BEGIN

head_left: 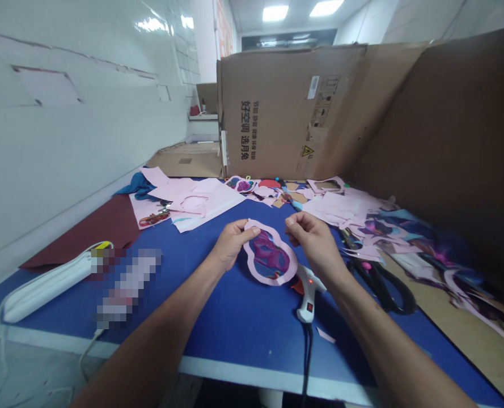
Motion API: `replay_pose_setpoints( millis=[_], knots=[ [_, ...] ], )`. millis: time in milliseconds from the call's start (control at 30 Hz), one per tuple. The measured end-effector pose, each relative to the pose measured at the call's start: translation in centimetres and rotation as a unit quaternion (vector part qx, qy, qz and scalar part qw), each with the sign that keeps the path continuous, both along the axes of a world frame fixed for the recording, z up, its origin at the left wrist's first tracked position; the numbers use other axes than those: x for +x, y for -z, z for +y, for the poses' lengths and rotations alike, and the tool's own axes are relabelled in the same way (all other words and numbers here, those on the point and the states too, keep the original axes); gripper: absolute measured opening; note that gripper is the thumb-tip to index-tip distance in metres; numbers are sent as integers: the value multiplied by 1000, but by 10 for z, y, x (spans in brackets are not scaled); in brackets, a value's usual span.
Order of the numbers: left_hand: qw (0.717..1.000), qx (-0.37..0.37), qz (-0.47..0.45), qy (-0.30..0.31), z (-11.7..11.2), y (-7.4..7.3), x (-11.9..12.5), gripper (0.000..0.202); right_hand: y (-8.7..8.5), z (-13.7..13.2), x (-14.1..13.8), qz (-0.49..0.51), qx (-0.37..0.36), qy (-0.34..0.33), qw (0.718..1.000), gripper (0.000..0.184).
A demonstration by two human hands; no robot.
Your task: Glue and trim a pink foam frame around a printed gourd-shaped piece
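A gourd-shaped cutout (293, 266) with a pink paper border and a purple and blue patterned middle is held above the blue table (217, 328). My left hand (231, 245) pinches its upper left edge, thumb on the front. My right hand (313, 238) is closed, thumb against the fingers, just right of the cutout's upper edge; whatever it may hold is too small to make out. Below that hand, a white glue gun (306, 309) lies on the table with a red light lit and its black cord running off the front edge.
Pink paper sheets (209, 198) and red-handled scissors (153, 218) lie at the back left. Pink scraps (341, 209) and black-handled shears (398, 289) are on the right. White power strips (47, 286) lie at left. Large cardboard (286, 113) stands behind.
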State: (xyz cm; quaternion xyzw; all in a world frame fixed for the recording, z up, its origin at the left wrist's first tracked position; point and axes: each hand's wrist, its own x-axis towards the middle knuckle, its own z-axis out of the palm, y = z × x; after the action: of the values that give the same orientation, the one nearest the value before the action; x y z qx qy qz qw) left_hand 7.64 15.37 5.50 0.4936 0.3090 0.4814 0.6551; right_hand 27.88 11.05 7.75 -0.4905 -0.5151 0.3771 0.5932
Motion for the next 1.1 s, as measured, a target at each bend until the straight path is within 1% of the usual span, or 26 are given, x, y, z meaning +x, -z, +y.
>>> replay_pose_setpoints(
  millis=[233, 300, 400, 500, 567, 633, 733, 833, 933, 1100],
  knots=[
    [1000, -2, -6, 3, 0, 0, 0, 39, 1, -2, -1, -24, 14, -22, 999, 58],
    [1000, 1, -4, -1, -1, -1, 1, 38, 2, -2, -1, -28, 21, -12, 999, 55],
    [1000, 7, -3, -2, -1, -2, 1, 37, 1, -2, -1, -26, 30, 6, 999, 41],
    [1000, 6, -5, 3, -1, -2, 0, 37, 0, -1, -2, -27, 27, 0, 999, 34],
    [1000, 3, -4, 5, -1, -1, 0, 38, -1, -1, -2, -28, 19, -11, 999, 35],
    [1000, 2, -1, 5, -1, -1, 0, 38, -2, -1, -3, -27, 11, -15, 999, 40],
    [1000, 7, 0, 1, -1, -1, 0, 38, -2, -2, -3, -19, 6, -7, 1000, 48],
    [1000, 10, 0, 1, -1, -2, 0, 38, -2, -2, -2, -11, 4, 3, 1000, 49],
    [1000, 11, 2, -2, -1, -2, 0, 38, -1, -1, -1, -18, 8, 9, 1000, 45],
    [1000, 7, 5, 0, -1, -2, 0, 39, 2, 2, -1, -15, -8, -4, 1000, 24]
  ],
)
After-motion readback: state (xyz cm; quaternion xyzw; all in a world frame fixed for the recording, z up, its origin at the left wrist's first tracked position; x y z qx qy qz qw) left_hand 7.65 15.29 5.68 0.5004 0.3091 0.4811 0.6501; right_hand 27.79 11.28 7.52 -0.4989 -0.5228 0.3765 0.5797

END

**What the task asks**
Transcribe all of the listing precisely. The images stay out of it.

**Written answer**
head_left: 
Motion API: `replay_pose_setpoints( millis=[_], knots=[ [_, ...] ], )`. millis: time in milliseconds from the call's start (control at 30 Hz), one per tuple. The measured end-effector pose, each relative to the pose measured at the call's start: translation in centimetres and rotation as a unit quaternion (vector part qx, qy, qz and scalar part qw), each with the sign that keeps the path continuous, both along the axes of a world frame fixed for the recording, z up, its origin at the left wrist's first tracked position; the numbers use other axes than those: x for +x, y for -z, z for +y, for the poses' lengths and rotations alike, and the tool's own axes are relabelled in the same way (all other words and numbers here, those on the point and the states too, keep the original axes); gripper: absolute measured opening; note that gripper is the thumb-tip to index-tip distance in metres; numbers are sent as integers: the value multiplied by 1000, but by 10 for z, y, x (spans in brackets are not scaled); in brackets, a value's usual span.
Order of the numbers: left_hand: qw (0.717..1.000), qx (-0.37..0.37), qz (-0.47..0.45), qy (-0.30..0.31), z (-11.7..11.2), y (-7.4..7.3), x (-11.9..12.5), gripper (0.000..0.202); right_hand: y (-8.7..8.5), z (-13.7..13.2), x (-14.1..13.8), qz (-0.49..0.51), qx (-0.37..0.36), qy (-0.34..0.33), qw (0.718..1.000), gripper (0.000..0.184).
A demonstration by two human hands; no robot.
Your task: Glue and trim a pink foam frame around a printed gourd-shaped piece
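A gourd-shaped cutout (293, 266) with a pink paper border and a purple and blue patterned middle is held above the blue table (217, 328). My left hand (231, 245) pinches its upper left edge, thumb on the front. My right hand (313, 238) is closed, thumb against the fingers, just right of the cutout's upper edge; whatever it may hold is too small to make out. Below that hand, a white glue gun (306, 309) lies on the table with a red light lit and its black cord running off the front edge.
Pink paper sheets (209, 198) and red-handled scissors (153, 218) lie at the back left. Pink scraps (341, 209) and black-handled shears (398, 289) are on the right. White power strips (47, 286) lie at left. Large cardboard (286, 113) stands behind.
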State: (xyz cm; quaternion xyzw; all in a world frame fixed for the recording, z up, its origin at the left wrist's first tracked position; point and axes: each hand's wrist, its own x-axis towards the middle knuckle, its own z-axis out of the palm, y = z × x; after the action: of the values that give the same orientation, the one nearest the value before the action; x y z qx qy qz qw) left_hand 7.64 15.37 5.50 0.4936 0.3090 0.4814 0.6551; right_hand 27.88 11.05 7.75 -0.4905 -0.5151 0.3771 0.5932
Motion for the next 1.1 s, as measured, a target at each bend until the straight path is within 1% of the usual span, or 26 are given, x, y, z meaning +x, -z, +y.
>>> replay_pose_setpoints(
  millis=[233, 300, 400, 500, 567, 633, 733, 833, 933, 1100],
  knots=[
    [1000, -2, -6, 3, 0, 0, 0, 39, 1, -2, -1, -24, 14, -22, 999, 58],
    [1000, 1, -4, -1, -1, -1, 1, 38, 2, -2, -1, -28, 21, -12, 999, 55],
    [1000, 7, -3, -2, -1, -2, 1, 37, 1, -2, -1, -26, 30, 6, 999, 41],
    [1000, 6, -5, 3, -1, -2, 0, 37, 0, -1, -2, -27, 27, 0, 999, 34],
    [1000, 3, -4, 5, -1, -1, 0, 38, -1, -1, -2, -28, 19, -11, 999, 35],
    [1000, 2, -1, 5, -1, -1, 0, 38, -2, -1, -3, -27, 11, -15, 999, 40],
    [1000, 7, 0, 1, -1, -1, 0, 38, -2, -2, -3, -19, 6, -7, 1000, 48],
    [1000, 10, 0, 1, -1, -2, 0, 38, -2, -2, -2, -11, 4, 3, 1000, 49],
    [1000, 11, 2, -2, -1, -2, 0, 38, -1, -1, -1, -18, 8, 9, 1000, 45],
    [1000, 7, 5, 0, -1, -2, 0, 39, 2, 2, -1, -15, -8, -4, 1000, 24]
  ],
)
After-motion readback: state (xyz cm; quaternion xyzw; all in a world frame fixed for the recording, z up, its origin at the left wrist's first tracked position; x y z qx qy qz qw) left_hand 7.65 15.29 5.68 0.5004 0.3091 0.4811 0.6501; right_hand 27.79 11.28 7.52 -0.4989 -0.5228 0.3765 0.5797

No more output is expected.